*Task item*:
Show every line in the records below that contains the word "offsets".
━━━━━━━━━━━━━━━━
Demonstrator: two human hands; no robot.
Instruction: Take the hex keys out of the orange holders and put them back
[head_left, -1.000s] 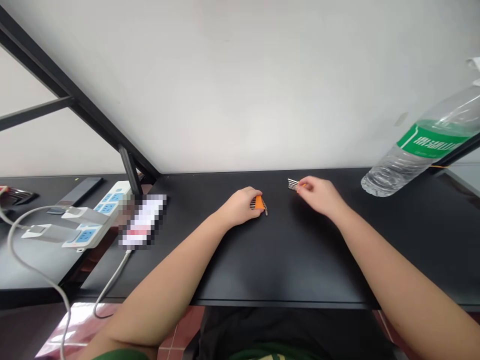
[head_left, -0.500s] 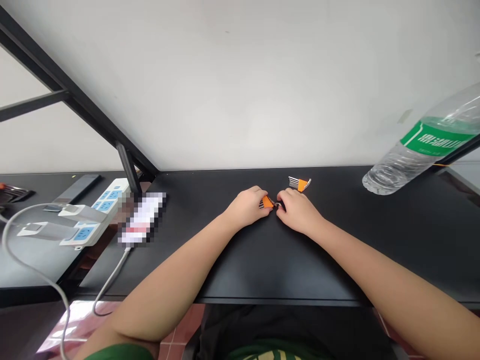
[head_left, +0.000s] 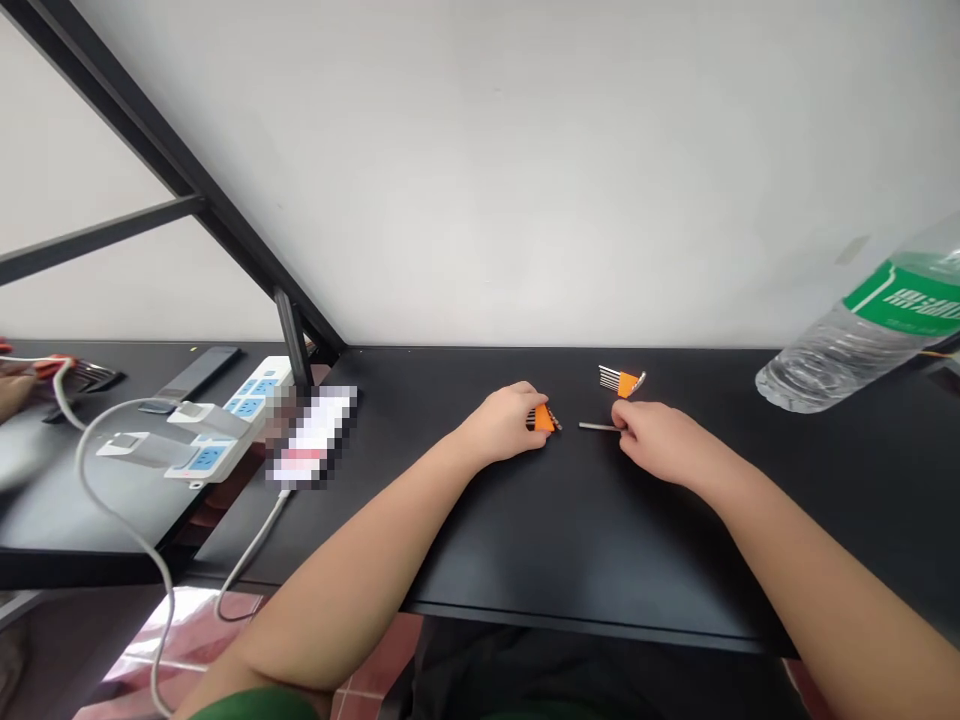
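Note:
My left hand [head_left: 504, 427] is closed around a hex key set [head_left: 544, 418] with an orange holder, low over the black desk. Thin metal rods show on both sides of the holder, and part of it is covered by my fingers. To the right, my right hand [head_left: 660, 440] pinches one loose hex key [head_left: 597, 427]. Its straight shaft points left toward the set, while its other end is hidden in my fist. A second orange hex key set [head_left: 622, 382] lies on the desk just beyond my right hand, its keys fanned to the left.
At left lie a blurred-out phone [head_left: 313, 435] on a cable, a white power strip [head_left: 247, 410] with chargers, and a dark phone [head_left: 191, 378]. Another person's hand [head_left: 13, 390] is at the far left edge. A large water bottle [head_left: 862, 325] stands at right against the wall side.
My right hand has moved right, away from my left hand, and a single hex key now shows apart from the set. Another person's hand has appeared at far left. The view has shifted slightly.

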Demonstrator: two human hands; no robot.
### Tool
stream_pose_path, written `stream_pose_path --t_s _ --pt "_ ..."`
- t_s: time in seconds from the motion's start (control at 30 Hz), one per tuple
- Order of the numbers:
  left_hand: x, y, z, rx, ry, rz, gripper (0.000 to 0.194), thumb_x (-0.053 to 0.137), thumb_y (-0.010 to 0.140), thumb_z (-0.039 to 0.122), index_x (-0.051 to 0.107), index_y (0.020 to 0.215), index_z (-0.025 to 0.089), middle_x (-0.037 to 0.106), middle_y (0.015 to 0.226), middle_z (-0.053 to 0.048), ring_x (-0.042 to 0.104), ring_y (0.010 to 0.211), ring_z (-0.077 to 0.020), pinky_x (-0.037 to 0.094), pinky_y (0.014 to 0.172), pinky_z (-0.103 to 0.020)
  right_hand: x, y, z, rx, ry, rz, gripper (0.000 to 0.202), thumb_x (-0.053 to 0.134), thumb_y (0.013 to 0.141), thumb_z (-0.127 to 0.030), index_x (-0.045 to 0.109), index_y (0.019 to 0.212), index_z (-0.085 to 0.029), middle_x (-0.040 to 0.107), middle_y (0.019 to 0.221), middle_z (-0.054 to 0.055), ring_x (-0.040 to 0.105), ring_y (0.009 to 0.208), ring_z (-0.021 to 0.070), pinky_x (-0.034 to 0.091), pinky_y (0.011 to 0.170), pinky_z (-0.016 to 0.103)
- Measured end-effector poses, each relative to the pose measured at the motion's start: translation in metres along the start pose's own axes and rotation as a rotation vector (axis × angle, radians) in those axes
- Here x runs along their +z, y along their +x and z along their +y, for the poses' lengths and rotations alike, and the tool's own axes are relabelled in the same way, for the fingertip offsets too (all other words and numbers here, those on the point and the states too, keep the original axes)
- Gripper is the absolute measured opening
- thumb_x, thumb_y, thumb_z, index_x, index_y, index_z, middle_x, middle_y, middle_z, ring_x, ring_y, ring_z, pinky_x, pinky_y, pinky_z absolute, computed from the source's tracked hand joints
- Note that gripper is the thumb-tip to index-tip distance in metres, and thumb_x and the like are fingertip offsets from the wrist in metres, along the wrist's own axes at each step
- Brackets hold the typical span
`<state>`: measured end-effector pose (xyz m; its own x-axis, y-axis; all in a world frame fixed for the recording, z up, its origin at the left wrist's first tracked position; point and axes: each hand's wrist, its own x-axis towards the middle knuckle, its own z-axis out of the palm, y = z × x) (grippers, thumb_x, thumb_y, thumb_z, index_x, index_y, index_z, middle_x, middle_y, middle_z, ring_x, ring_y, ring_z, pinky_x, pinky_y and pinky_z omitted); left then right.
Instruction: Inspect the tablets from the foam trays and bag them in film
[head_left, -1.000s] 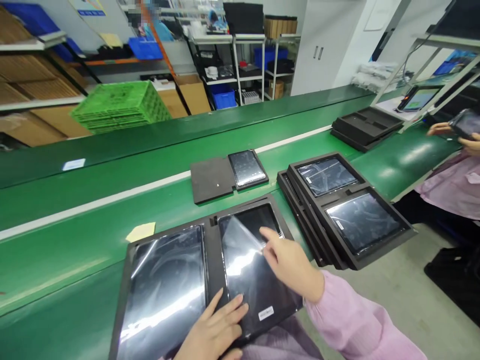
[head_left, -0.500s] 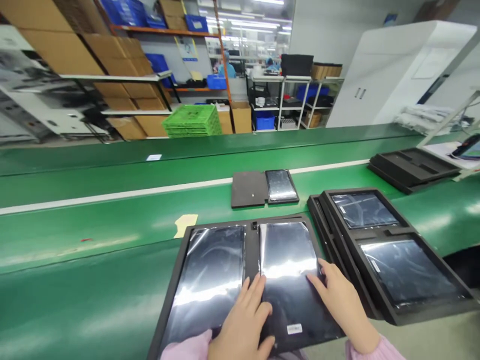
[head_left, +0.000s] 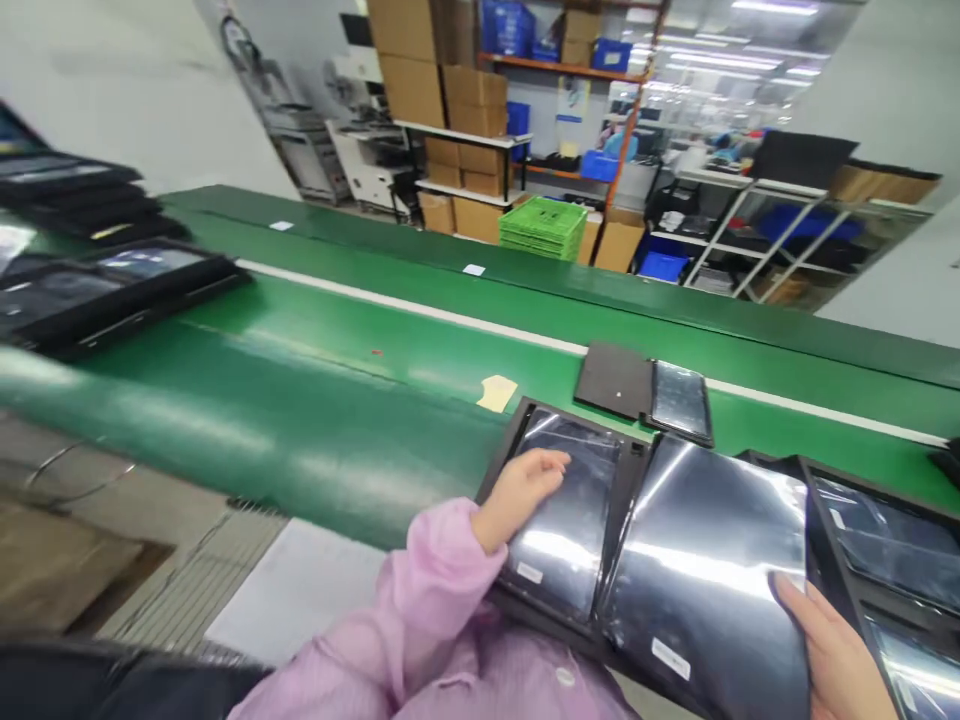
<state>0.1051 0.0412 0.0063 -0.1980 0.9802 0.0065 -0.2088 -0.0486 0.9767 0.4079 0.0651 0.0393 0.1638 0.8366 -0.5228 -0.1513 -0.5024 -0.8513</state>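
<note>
Near the front edge of the green bench lies a black foam tray (head_left: 626, 482) with two compartments. A dark glossy panel (head_left: 570, 500) with a small white label rests in its left compartment. My left hand (head_left: 525, 490) is over that panel, fingers slightly curled and holding nothing; contact with it cannot be made out. My right hand (head_left: 836, 640) grips the right edge of a second glossy panel (head_left: 712, 560), thumb on its face. This panel is tilted and raised over the tray's right side. Behind the tray, a small dark screen (head_left: 679, 398) lies beside a flat dark foam piece (head_left: 615, 378).
More foam trays with panels (head_left: 892, 520) stand at the right. At the far left are stacked trays (head_left: 112, 290). A yellow paper piece (head_left: 496, 393) lies on the green bench (head_left: 337, 430). Shelves with boxes and green crates (head_left: 544, 225) are beyond.
The view has swung left. My left hand has moved from the right panel to above the left one. My right hand has lifted the right panel's edge, and that panel is now tilted.
</note>
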Motion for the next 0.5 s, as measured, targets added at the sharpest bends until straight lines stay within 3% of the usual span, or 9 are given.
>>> stream_pose_path --t_s 0.1,0.2,0.3,0.4,0.5 --pt "-0.048 0.002 0.014 -0.104 -0.122 0.062 0.017 0.058 0.071 0.029 0.057 0.084 0.017 0.059 0.111 -0.010 0.050 0.110 -0.0231 0.033 0.097 -0.041 0.035 -0.002 0.002 0.001 -0.039 -0.098 0.045 0.074 0.057 -0.041 0.063 0.096 -0.020 0.069 0.073 0.006 0.065 0.064 0.0285 0.054 0.058 0.037" --pt "-0.073 -0.006 0.015 -0.185 -0.222 0.023 0.020 0.063 0.070 0.030 0.060 0.084 0.016 0.059 0.108 -0.009 0.050 0.107 -0.0224 0.036 0.092 -0.039 0.067 0.010 0.013 -0.104 -0.110 -0.218 0.041 0.074 0.057 -0.039 0.062 0.091 -0.021 0.069 0.080 0.004 0.065 0.069 0.0256 0.054 0.057 0.032" --pt "-0.079 -0.013 0.007 -0.208 -0.296 0.021 0.019 0.066 0.068 0.028 0.062 0.083 0.016 0.060 0.105 -0.007 0.050 0.105 -0.0202 0.033 0.093 -0.036 0.085 0.023 0.020 -0.217 -0.242 -0.245 0.040 0.076 0.054 -0.040 0.061 0.086 -0.022 0.069 0.087 0.004 0.065 0.078 0.0233 0.054 0.058 0.027" --pt "-0.078 -0.017 -0.004 -0.215 -0.377 0.014 0.022 0.069 0.064 0.026 0.063 0.083 0.016 0.062 0.096 -0.005 0.052 0.097 -0.0180 0.032 0.092 -0.034 0.097 0.026 0.022 -0.284 -0.432 -0.215 0.042 0.073 0.058 -0.045 0.060 0.089 -0.019 0.069 0.090 0.005 0.064 0.085 0.0255 0.054 0.063 0.029" --pt "-0.079 -0.018 -0.012 -0.197 -0.460 -0.007 0.026 0.071 0.061 0.025 0.064 0.085 0.015 0.061 0.094 -0.004 0.053 0.091 -0.0160 0.034 0.090 -0.031 0.110 0.018 0.024 -0.286 -0.427 -0.246 0.045 0.072 0.058 -0.044 0.058 0.092 -0.018 0.069 0.089 0.006 0.063 0.086 0.0274 0.054 0.063 0.032"
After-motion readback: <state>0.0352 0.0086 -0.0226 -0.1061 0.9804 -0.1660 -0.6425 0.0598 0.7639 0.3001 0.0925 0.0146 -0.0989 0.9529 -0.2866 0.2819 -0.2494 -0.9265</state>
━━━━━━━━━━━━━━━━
*Solved problem*:
- Here x runs along their +z, y along their +x and z along their +y, for the poses' lengths and rotations alike, and the tool's own axes are relabelled in the same way, for the fingertip offsets too (all other words and numbers here, those on the point and the states too, keep the original axes)
- Note that gripper is the thumb-tip to index-tip distance in metres, and thumb_x and the like are fingertip offsets from the wrist in metres, along the wrist's own axes at each step

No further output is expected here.